### DESCRIPTION OF THE TASK
Look through the records below, and copy out every line that holds the string "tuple".
---------------
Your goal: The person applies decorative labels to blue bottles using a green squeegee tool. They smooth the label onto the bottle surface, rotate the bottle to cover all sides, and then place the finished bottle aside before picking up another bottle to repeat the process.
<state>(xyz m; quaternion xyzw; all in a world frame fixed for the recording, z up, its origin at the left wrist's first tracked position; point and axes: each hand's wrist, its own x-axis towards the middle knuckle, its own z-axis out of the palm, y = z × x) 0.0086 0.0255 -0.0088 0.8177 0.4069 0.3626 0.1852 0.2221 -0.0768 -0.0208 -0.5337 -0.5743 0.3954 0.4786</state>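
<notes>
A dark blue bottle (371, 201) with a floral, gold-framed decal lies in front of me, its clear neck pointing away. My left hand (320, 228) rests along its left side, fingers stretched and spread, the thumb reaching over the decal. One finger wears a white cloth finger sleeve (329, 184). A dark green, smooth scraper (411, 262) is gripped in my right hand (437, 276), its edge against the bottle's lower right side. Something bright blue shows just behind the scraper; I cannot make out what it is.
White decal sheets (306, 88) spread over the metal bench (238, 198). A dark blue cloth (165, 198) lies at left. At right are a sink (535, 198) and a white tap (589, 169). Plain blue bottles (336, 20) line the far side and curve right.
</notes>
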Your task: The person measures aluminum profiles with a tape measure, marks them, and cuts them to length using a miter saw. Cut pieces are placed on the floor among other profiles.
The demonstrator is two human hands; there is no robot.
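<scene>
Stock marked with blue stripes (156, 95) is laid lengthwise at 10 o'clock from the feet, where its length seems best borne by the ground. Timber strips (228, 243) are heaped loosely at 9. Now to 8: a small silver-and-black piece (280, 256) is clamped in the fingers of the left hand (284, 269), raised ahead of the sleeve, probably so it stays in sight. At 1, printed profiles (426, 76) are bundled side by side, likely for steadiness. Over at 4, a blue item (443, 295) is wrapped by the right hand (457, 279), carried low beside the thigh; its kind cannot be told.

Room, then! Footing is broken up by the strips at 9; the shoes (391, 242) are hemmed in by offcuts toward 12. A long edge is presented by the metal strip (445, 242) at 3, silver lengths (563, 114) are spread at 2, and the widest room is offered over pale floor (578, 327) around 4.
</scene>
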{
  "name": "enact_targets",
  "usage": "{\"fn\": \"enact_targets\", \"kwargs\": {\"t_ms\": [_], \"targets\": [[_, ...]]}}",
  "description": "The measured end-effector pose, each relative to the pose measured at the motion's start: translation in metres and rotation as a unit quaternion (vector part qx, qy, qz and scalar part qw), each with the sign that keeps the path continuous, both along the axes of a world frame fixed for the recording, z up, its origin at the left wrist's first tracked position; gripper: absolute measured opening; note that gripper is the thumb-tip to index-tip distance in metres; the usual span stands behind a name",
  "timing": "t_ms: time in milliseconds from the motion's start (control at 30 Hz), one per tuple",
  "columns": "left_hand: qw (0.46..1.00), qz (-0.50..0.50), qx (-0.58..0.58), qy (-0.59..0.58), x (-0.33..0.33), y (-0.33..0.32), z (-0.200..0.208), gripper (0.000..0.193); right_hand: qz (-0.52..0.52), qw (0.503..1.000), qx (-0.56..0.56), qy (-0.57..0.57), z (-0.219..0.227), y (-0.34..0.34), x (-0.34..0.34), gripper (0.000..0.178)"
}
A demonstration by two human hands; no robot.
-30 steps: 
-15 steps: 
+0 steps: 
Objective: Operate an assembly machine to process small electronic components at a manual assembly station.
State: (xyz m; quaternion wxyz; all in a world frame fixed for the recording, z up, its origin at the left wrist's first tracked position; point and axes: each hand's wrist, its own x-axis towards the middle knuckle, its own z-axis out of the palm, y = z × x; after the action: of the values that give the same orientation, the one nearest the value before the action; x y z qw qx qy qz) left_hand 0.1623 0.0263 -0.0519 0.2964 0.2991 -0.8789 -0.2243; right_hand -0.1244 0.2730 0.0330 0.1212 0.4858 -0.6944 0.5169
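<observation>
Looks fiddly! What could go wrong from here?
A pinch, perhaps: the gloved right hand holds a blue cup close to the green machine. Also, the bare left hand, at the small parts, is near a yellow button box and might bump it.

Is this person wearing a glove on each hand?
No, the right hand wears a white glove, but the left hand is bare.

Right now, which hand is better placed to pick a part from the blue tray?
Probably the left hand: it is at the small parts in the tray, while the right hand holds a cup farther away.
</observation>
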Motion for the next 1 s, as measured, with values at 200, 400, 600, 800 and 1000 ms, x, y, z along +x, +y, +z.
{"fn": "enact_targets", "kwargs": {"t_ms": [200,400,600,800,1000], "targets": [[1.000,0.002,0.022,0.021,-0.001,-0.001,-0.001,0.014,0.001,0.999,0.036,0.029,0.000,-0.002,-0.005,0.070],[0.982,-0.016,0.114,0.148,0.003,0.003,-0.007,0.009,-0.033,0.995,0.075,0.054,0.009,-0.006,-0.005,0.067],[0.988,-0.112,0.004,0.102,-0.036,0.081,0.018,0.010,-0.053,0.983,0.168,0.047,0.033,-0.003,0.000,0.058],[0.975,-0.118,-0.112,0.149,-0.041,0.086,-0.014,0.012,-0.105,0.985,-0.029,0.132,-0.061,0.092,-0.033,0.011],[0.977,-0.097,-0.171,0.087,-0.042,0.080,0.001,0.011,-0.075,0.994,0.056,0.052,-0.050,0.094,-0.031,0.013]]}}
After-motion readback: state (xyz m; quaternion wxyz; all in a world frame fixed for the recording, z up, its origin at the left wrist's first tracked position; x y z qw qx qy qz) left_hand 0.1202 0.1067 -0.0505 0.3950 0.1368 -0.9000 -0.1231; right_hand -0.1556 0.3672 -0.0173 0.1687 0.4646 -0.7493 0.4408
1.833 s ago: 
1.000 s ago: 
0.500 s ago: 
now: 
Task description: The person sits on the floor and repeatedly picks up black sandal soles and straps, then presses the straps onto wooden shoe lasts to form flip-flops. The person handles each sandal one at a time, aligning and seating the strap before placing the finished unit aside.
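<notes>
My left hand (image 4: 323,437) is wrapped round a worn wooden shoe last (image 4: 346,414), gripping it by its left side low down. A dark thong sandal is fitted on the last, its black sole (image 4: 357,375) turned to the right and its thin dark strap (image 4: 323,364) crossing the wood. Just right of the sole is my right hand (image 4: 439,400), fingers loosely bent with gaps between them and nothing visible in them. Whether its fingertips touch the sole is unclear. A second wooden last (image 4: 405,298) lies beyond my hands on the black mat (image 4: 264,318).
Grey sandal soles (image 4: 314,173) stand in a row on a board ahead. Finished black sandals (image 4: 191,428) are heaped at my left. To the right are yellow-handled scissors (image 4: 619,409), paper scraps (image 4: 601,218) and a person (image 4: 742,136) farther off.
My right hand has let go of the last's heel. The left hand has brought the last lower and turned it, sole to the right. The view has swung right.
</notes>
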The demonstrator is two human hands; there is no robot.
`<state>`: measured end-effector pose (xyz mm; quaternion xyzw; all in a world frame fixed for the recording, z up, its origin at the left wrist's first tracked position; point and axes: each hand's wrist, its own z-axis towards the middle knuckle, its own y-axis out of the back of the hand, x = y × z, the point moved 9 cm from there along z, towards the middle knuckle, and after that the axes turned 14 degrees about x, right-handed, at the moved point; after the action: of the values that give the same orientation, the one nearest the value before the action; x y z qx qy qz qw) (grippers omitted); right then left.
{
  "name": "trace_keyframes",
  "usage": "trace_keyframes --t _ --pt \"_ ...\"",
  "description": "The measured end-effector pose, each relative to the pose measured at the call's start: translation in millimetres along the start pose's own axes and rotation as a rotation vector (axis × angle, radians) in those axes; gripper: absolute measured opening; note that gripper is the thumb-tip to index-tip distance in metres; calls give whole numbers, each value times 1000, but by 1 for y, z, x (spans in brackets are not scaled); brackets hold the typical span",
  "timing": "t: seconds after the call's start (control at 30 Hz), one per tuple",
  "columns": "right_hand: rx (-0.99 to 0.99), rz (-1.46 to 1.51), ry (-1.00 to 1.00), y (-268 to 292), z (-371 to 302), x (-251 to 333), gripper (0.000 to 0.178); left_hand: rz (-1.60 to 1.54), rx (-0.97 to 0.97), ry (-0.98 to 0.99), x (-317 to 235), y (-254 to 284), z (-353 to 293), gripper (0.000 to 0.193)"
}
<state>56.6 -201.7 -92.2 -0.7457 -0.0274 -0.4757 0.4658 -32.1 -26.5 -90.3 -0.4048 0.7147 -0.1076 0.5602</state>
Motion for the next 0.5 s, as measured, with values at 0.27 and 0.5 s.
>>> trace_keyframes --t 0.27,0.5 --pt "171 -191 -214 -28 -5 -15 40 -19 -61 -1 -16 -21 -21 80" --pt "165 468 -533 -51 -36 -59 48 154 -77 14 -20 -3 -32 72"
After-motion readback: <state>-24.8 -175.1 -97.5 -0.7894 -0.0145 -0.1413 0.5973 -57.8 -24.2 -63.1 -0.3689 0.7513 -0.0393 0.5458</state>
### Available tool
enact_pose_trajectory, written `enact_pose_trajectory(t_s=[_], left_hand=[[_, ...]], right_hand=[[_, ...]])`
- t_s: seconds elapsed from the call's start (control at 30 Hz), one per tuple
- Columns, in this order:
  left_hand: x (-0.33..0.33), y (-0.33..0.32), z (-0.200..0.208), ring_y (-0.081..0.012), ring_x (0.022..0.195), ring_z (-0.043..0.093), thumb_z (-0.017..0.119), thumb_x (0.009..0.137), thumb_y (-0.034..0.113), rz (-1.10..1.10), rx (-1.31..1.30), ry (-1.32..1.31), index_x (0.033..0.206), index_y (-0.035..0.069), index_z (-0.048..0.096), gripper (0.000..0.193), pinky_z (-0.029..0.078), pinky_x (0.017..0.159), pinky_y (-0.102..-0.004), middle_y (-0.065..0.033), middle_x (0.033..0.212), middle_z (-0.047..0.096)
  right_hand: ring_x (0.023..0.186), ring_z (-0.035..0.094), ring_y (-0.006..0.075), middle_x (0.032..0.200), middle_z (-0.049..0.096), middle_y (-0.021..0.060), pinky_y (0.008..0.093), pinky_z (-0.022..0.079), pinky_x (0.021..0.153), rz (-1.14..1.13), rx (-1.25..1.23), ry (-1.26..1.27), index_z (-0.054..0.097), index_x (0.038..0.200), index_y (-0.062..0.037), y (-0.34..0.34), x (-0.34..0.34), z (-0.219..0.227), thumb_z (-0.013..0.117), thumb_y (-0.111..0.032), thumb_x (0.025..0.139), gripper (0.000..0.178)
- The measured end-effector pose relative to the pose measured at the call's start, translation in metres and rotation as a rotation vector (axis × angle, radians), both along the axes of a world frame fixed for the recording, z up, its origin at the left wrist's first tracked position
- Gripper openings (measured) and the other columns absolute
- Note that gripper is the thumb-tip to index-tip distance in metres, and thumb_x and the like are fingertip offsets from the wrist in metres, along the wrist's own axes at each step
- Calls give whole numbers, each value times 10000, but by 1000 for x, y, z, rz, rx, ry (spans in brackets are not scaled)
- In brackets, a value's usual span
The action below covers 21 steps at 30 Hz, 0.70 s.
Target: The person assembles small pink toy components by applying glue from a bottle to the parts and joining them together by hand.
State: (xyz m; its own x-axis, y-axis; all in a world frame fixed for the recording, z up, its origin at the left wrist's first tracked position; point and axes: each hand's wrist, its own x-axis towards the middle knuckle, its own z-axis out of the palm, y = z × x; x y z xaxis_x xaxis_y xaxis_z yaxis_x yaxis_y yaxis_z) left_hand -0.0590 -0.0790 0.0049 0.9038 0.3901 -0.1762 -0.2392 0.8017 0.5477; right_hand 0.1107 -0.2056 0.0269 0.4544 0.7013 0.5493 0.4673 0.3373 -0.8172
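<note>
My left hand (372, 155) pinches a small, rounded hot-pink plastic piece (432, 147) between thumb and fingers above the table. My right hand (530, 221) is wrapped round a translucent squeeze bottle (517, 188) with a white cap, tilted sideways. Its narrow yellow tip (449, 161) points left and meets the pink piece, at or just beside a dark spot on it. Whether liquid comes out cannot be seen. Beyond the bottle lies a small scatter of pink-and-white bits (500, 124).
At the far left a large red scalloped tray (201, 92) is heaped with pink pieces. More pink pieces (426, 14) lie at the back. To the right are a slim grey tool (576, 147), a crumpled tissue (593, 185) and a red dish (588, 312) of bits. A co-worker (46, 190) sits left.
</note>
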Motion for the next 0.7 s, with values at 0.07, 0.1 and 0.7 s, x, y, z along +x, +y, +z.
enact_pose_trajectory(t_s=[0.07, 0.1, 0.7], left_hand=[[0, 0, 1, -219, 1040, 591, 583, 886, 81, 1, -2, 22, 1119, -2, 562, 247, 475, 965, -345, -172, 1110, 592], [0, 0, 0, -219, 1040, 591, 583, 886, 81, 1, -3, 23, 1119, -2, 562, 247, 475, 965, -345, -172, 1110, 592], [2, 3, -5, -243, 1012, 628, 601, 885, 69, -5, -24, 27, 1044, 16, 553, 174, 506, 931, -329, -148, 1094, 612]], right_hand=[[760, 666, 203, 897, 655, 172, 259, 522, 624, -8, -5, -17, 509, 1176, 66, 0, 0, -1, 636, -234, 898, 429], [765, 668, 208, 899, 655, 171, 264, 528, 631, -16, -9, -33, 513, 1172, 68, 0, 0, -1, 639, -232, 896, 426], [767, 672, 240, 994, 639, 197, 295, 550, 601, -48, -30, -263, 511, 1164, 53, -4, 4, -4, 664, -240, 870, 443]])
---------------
### RESULT
  "timing": "t_ms: time in milliseconds from the motion's start (control at 30 Hz), one per tuple",
  "timing": "t: seconds after the call's start (control at 30 Hz), one per tuple",
- t_s: seconds elapsed from the call's start (control at 30 Hz), one per tuple

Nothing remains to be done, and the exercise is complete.